Rafe Mair, LL.B, LL.D (Hon) a B.C. MLA 1975 to 1981, was Minister of Environment from late 1978 through 1979. In 1981 he left politics for Talk Radio becoming recognized as one of B.C.'s pre-eminent journalists. An avid fly fisherman, he took a special interest in Atlantic salmon farms and private power projects as environmental calamities and became a powerful voice in opposition to them. Rafe is the co-founder of The Common Sense Canadian and writes a regular blog at rafeonline.com.

1 thought on “Liberal Lies on LNG, Hydro Debt, Budget Spell Fiscal Disaster for BC

  1. Thursday, 04 July 2013 18:12 posted by brian

    Here is why this is not an issue for them… It is shocking that no one has figured this out, here it is, right in the law, the authorization… So, where is the money going to come from for all of this? How about reading the below. Of course, it has never, ever happened anywhere that the banks and government would collude with multinational mining corps to subsidize the rape of resources right?

    Authorization to borrow from Canada Pension Plan
    22 Despite anything in this Act, the authority may, in the resolution under section 21, authorize the Minister of Finance or, with the concurrence of the Minister of Finance, authorize the Minister of Finance of Canada to determine any matter required to be determined under section 21 for

    (a) borrowing money from the Canada Pension Plan Investment Fund established under the Canada Pension Plan, and
    (b) issuing and selling to the Receiver General and Minister of Finance of Canada for the credit of the Canada Pension Plan Investment Fund debentures as security for the loans.

    Thursday, 04 July 2013 16:54 posted by Norine Wark

    The selling off of BC Hydro began at the turn of this century.
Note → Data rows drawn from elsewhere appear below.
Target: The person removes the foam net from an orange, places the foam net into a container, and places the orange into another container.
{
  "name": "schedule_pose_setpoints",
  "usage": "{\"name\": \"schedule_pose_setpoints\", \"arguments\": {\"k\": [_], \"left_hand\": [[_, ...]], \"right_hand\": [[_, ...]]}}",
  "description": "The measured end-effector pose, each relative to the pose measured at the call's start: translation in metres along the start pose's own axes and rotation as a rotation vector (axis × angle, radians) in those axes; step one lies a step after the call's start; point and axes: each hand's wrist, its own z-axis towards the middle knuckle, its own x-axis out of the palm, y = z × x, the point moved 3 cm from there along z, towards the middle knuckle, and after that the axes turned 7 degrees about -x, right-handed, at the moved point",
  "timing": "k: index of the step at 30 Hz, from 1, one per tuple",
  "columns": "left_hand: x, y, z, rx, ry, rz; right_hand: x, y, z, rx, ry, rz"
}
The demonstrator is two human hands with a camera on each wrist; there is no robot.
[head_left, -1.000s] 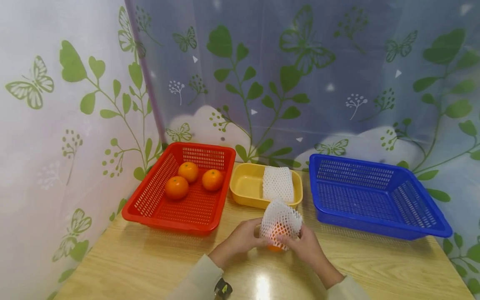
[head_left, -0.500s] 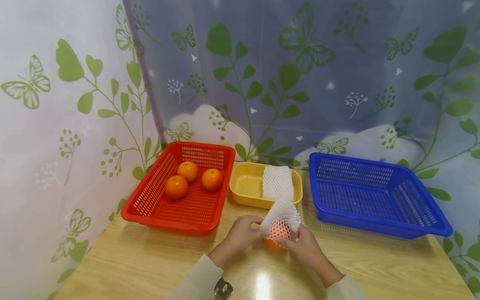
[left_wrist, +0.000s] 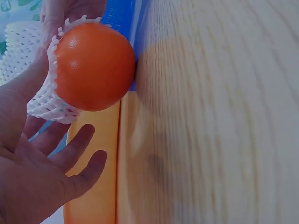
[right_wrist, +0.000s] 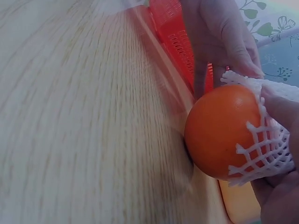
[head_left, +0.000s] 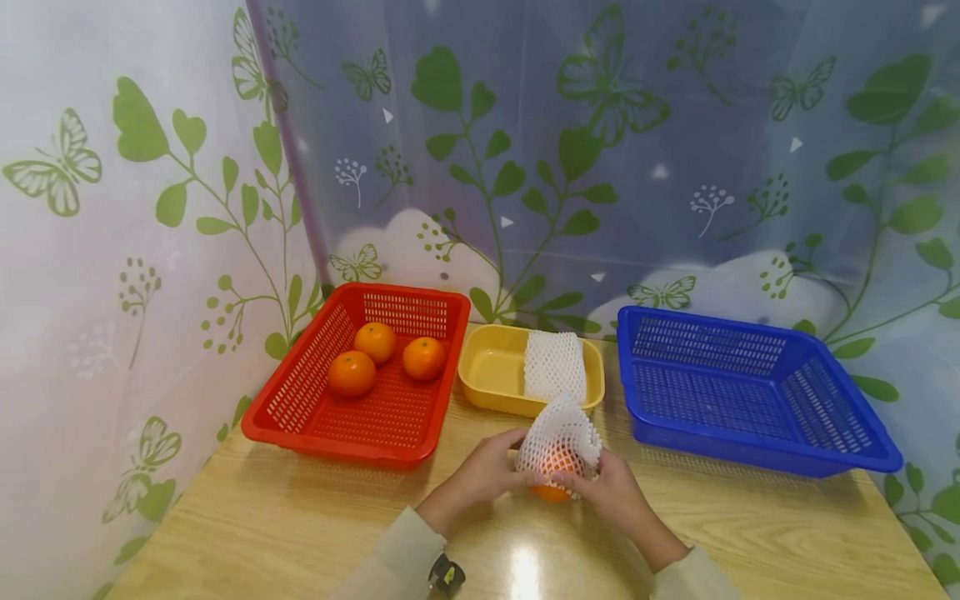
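Note:
A white foam fruit net is partly over an orange at the table's front middle. In both wrist views the orange's lower part is bare, and the net's toothed edge rings its side. My left hand pinches the net's left edge with the thumb; its other fingers are spread beneath in the left wrist view. On the opposite side, my right hand grips the net, thumb on the near face over the orange. Some of the right fingers are hidden behind the net.
Behind the hands stands a yellow tray with more white foam nets in it. A red basket with three oranges is at the left. At the right is a blue basket. A patterned curtain backs the table.
The net's edge lifted half a second ago, baring more of the orange, and now sits lower over it again. My left thumb has shifted along the edge; both hands stay around the fruit.

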Motion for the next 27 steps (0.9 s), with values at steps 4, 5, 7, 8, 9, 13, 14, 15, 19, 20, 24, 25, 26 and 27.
{"name": "schedule_pose_setpoints", "arguments": {"k": [4, 5, 7, 8, 9, 13, 14, 15, 19, 20, 24, 25, 26, 27], "left_hand": [[0.0019, -0.0006, -0.0002, 0.016, 0.029, -0.021], [0.0023, -0.001, -0.0001, 0.017, 0.034, -0.023], [0.0031, -0.0015, 0.0002, 0.019, 0.038, -0.02], [0.0034, -0.0017, 0.0004, 0.013, 0.038, -0.018], [0.0037, -0.0017, 0.0009, 0.013, 0.038, -0.018], [0.0047, -0.0023, 0.0023, 0.021, 0.032, -0.034], [0.005, -0.0023, 0.0026, 0.015, 0.031, -0.04], [0.0051, -0.0025, 0.0026, 0.011, 0.029, -0.045], [0.0059, -0.0021, 0.0022, -0.022, 0.023, -0.044], [0.0059, -0.002, 0.002, -0.027, 0.02, -0.043], [0.0066, -0.0014, 0.0024, -0.047, 0.008, -0.044], [0.0066, -0.0011, 0.0027, -0.049, 0.001, -0.043], [0.0066, -0.0009, 0.003, -0.051, -0.007, -0.047], [0.0065, -0.0007, 0.0034, -0.054, -0.017, -0.053]], "right_hand": [[-0.0004, -0.0003, -0.0017, -0.002, -0.055, -0.014], [-0.0007, 0.0, -0.002, -0.007, -0.077, -0.009], [-0.0011, 0.0008, -0.0018, -0.033, -0.127, 0.009], [-0.0014, 0.0014, -0.0017, -0.048, -0.152, 0.02], [-0.0017, 0.0022, -0.0013, -0.064, -0.177, 0.03], [-0.0024, 0.0053, -0.0004, -0.113, -0.22, 0.043], [-0.0023, 0.0056, -0.0004, -0.107, -0.216, 0.042], [-0.0021, 0.006, -0.0004, -0.102, -0.206, 0.038], [-0.0015, 0.0054, -0.0012, -0.065, -0.162, 0.054], [-0.0014, 0.0047, -0.0013, -0.06, -0.155, 0.055], [-0.0018, 0.0012, -0.0015, -0.036, -0.149, 0.077], [-0.0023, 0.0004, -0.0015, -0.029, -0.154, 0.083], [-0.0028, -0.0001, -0.0014, -0.023, -0.158, 0.101], [-0.0033, -0.0004, -0.0013, -0.022, -0.166, 0.129]]}}
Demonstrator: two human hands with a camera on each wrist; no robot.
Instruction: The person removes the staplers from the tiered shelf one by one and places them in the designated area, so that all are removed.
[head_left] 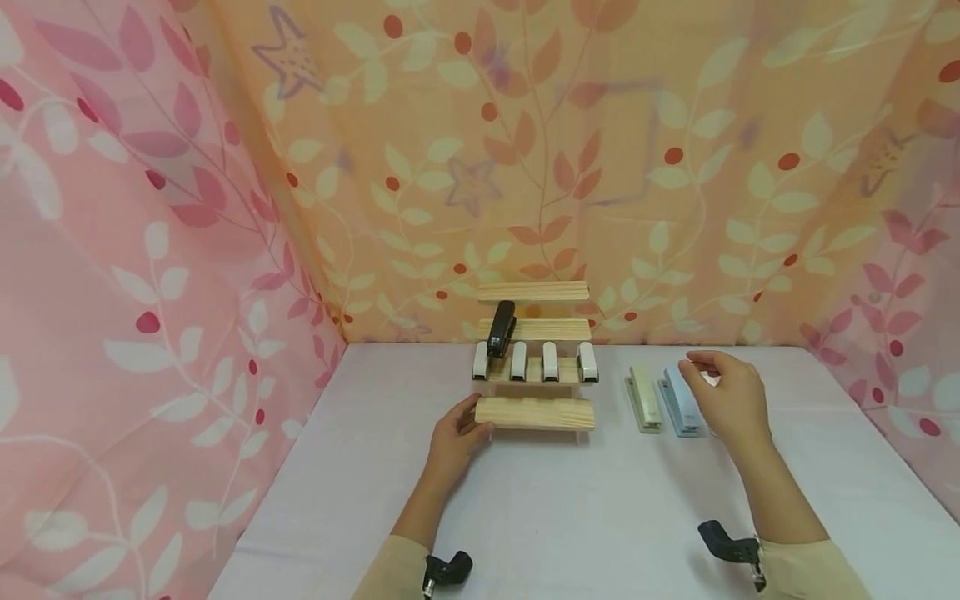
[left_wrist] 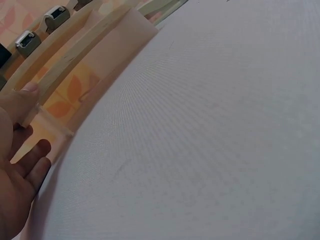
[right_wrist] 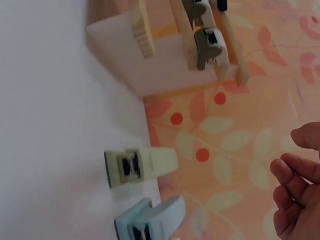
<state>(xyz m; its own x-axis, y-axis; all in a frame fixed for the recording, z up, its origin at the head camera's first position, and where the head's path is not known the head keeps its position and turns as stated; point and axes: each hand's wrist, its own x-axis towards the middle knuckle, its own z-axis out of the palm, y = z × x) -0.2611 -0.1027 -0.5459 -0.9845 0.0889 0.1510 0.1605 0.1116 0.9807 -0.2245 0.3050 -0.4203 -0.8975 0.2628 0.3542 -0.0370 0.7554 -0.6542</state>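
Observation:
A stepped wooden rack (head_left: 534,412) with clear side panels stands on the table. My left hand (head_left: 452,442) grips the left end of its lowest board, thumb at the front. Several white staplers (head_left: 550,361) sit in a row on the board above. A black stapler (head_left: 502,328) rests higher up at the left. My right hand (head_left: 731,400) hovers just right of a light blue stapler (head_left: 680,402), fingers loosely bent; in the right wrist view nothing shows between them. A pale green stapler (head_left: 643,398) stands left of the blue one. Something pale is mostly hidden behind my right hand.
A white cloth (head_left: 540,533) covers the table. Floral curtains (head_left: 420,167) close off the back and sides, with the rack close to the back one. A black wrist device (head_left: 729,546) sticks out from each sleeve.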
My sister used to work as a mid-level manager for BC Hydro for 27 years. One day she worked for BC Hydro; the next day her pay cheque was issued by Accenture Business Services, a company whose headquarters was located in Bermuda. Although the office building where she worked still sported the BC Hydro logo, BC Hydro’s management department and staff were owned by Accenture. (We may all remember Accenture as Arthur Anderson reinvented after the Anderson corporation was indicted in the Enron scandal of 2001. It was then that Arthur Anderson moved its corporate business headquarters to Bermuda, and re-labeled itself as Accenture Business Services.)
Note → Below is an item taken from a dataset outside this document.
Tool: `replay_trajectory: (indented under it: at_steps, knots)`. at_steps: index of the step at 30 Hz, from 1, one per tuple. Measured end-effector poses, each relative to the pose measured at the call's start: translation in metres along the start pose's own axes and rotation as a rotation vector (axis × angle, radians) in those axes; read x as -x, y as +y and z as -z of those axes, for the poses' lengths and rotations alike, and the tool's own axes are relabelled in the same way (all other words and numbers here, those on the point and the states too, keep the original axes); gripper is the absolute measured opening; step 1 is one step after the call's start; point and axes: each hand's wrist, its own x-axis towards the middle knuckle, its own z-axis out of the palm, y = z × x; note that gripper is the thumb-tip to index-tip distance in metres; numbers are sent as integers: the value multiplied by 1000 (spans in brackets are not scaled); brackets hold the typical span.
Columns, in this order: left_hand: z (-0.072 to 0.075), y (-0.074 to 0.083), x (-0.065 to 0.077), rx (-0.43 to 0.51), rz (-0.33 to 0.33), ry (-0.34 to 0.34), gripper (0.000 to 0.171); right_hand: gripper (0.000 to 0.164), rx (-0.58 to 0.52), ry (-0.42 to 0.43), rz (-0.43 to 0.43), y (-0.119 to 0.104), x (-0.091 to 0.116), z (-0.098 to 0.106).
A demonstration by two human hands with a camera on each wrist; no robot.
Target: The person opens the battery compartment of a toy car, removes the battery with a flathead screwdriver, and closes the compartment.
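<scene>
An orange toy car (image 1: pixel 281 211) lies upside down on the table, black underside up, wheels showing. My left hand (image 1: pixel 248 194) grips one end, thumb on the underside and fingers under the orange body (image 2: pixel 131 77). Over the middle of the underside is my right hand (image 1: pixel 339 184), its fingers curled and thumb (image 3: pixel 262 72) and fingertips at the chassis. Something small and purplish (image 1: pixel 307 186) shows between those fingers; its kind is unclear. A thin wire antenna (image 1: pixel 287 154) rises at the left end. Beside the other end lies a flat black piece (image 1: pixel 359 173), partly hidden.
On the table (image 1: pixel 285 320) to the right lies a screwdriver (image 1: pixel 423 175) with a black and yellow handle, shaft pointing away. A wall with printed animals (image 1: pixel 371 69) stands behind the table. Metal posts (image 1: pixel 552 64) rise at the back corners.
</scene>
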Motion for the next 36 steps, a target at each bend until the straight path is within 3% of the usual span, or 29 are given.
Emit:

    Once Accenture took over BC Hydro management services, most of the work was outsourced. My sister was one of countless BC Hydro employees who were handed a pink slip due to outsourcing. So much for our politicians wanting to employ British Columbians!

    How much of BC Hydro is still a public asset? I am not sure. But I do know that BC Hydro’s management and meter-reading services are owned by Accenture… I don’t recall our politicians sharing this decision with us, do you?

    Tuesday, 02 July 2013 12:28 posted by Kevin

    Well Barry, it takes about 25% of the natural gas pumped out of the ground to compress the remainder for shipping to Asia. Site C will only be able to produce enough power to operate one large LNG plant. A complete waste of energy for sure. Keep the gas here to run our province, some things are just a no-brainer, aren’t they? The guys I have coffee with can see this, common sense still exists with the common folk. We could be exporting our greatest source of natural gas starting tomorrow and that would be the emissions from a Lieberal caucus meeting!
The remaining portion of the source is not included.